All six shot-condition variables are pre-selected. Add or remove them to see how model fit changes. Use the simulator at the bottom to test individual scenarios.
How to Use This Tool
Not sure where to start? All six shot-condition variables are pre-selected. Click Run Analysis at the bottom to see how the model performs, then add or remove variables to explore.
How to Use This Tool
Not sure where to start? All six shot-condition variables are pre-selected. Click Run Analysis at the bottom to see how the model performs, then add or remove variables to explore.
1. Outcome Variable
The outcome is 3-Point Shot Make — whether the shot went in (1 = made, 0 = missed). All models predict this single outcome.
2. Filter to a Player (Optional)
By default, the model is fit on all 33,362 shots from the 2014–15 season. Optionally pick a single player from the dropdown to fit the model on just their shots — useful for asking "what predicts this shooter's makes?" Players with fewer than 100 attempts are hidden.
3. Select Predictors
Check the shot-condition variables you want to test as predictors. All six are pre-selected by default. You can add or remove any — up to 20 for Run Analysis. Hover the icons for plain-English definitions.

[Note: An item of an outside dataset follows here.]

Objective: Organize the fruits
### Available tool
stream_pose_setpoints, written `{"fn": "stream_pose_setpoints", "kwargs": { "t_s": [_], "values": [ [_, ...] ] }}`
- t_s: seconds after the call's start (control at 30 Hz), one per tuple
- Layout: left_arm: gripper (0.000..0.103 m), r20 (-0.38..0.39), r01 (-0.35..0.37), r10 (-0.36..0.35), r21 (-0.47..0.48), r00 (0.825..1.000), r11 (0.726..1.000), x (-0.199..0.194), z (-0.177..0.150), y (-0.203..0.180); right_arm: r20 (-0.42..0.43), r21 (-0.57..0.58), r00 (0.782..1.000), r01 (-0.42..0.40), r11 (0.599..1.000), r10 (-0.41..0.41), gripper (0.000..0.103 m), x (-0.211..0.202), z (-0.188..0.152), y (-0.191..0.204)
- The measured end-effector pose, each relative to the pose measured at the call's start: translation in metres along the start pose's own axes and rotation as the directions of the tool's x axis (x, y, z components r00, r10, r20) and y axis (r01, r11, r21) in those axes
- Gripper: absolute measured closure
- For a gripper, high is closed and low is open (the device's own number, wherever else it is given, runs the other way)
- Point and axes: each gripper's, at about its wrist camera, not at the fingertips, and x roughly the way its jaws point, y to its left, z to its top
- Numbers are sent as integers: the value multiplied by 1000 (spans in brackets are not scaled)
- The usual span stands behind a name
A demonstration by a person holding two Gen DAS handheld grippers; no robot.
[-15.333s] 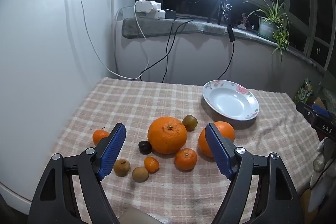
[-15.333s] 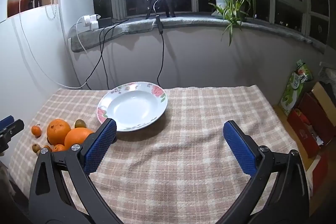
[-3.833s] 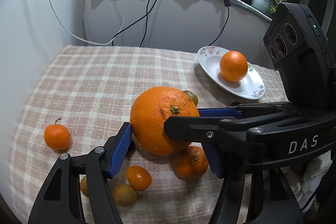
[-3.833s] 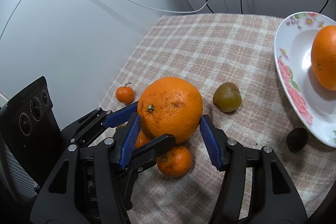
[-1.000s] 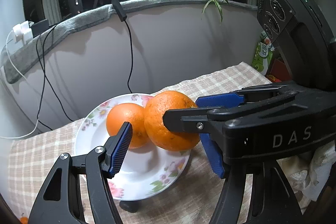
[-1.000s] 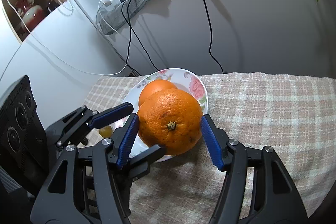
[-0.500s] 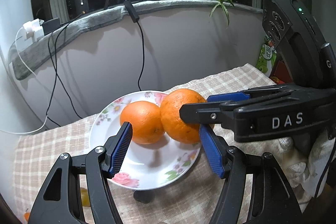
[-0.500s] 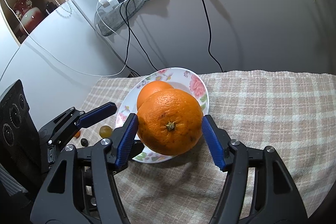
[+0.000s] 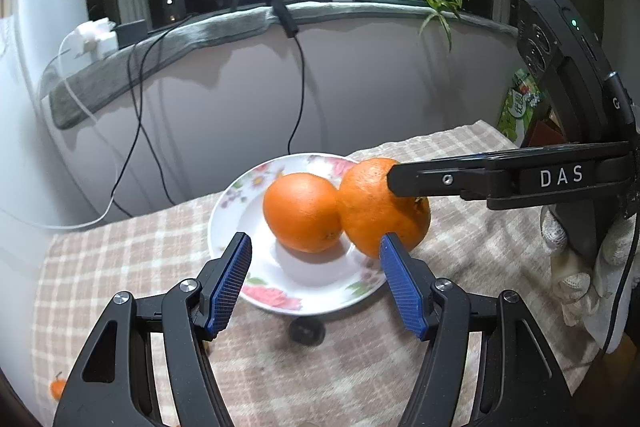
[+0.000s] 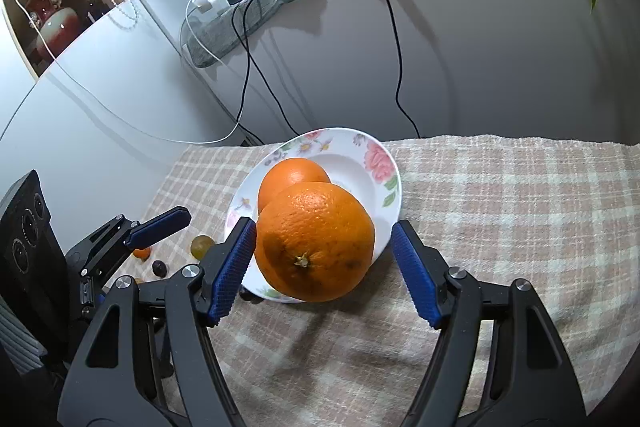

4. Add a Synthetic Variable (Optional)
Check Configure Synthetic Variable to add a hypothetical shot condition — one not measured in the data but theoretically possible. You set how strongly it should correlate with the outcome and how different it should be from existing predictors. After running, the results show whether this imaginary variable would have improved the model, and which real shot-log variables come closest to capturing the same signal.
5. Run Analysis or Auto-Build
Run Analysis is the primary tool — it builds a model from exactly the variables you selected. Use it when you want full control.
Auto-Build Standard searches all available shot conditions automatically and selects those that most improve predictive fit. Useful as a benchmark.
Auto-Build Actionable Predictors applies an additional constraint: it weights selection toward variables that can be influenced by coaching and shot selection (e.g. shot distance, defender distance) over context that is fixed at shot time (e.g. game margin, period). The result is a model suited for strategy.
Auto-Build does not use a synthetic variable. To add one, run Auto-Build first to identify the best predictor set, then re-run with Run Analysis with the synthetic variable enabled.
6. Review Results
Results show how well the model predicts shot makes and how much each condition contributes. The Other Conditions in This Data section below the results lists every variable not yet in your model — each card shows whether adding it would likely improve fit. Click Add to model on any card to include it, then re-run.
7. Use the Simulator
After running, click Launch in the Simulator panel to open an interactive tool. Set any combination of shot conditions — for example, set Defender Distance to "Tight" and Shot Clock to "Late" — and see the predicted make probability update instantly.
8. Iterate and Compare
Each run is saved automatically in the Saved Analyses tray. Click Load on any saved card to restore that run's variables and settings. Use Compare to view two runs side by side — each card shows three scores: Tjur R² (how well the model separates makes from misses), AUC (overall predictive accuracy), and Brier (calibration error — lower is better). Higher Tjur R² and AUC and lower Brier means a better-performing model.
Understanding Your Results
After running your analysis, results are organized into up to three sections:
Full Model
Complete model including all selected predictors and the synthetic variable, if configured.
Base Model
Model performance without the synthetic variable (appears only when one is configured).
Synthetic Variable Performance
How well the synthetic variable met its specifications and its impact on model performance (appears only when one is configured).